▸ How to complete this task
Up to and including the line with "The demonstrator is", reproduce the listing below exactly, beginning at its first line.

---------- Data ----------

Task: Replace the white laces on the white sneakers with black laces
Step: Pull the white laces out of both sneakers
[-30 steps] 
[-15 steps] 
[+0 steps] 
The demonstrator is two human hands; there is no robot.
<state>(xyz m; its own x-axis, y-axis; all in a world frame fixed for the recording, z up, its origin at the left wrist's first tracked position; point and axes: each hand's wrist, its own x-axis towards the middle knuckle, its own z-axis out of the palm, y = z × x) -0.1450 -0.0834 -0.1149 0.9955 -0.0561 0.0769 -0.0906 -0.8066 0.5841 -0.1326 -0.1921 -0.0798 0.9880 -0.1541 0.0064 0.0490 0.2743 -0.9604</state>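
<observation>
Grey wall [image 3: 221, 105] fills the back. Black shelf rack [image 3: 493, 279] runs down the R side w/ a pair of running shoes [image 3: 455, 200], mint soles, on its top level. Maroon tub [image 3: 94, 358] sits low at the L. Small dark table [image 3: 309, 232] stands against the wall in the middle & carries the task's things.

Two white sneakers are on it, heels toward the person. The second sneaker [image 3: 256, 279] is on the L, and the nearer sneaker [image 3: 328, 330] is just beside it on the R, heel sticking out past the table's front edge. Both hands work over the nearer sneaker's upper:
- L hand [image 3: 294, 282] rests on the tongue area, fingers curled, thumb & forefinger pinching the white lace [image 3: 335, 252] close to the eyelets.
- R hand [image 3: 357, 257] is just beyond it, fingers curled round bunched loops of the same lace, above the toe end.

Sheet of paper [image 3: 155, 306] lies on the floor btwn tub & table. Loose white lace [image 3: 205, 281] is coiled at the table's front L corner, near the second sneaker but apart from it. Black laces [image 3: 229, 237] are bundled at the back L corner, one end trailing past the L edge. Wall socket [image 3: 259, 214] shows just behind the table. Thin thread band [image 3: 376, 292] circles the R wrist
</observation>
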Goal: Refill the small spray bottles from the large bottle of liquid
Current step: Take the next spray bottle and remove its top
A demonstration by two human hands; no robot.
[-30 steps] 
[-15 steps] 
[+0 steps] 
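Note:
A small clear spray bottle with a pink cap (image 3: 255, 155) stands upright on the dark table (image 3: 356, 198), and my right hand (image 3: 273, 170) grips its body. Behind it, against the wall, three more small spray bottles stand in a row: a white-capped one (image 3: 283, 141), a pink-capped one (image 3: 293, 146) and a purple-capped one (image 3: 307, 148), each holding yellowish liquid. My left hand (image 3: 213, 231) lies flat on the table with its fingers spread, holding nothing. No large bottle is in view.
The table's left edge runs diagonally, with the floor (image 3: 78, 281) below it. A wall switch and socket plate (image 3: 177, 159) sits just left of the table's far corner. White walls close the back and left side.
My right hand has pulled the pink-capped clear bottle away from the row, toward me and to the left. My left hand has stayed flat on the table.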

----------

▸ Exercise answer
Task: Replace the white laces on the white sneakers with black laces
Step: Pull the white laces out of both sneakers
[-30 steps] 
[-15 steps] 
[+0 steps] 
The demonstrator is two human hands; there is no robot.

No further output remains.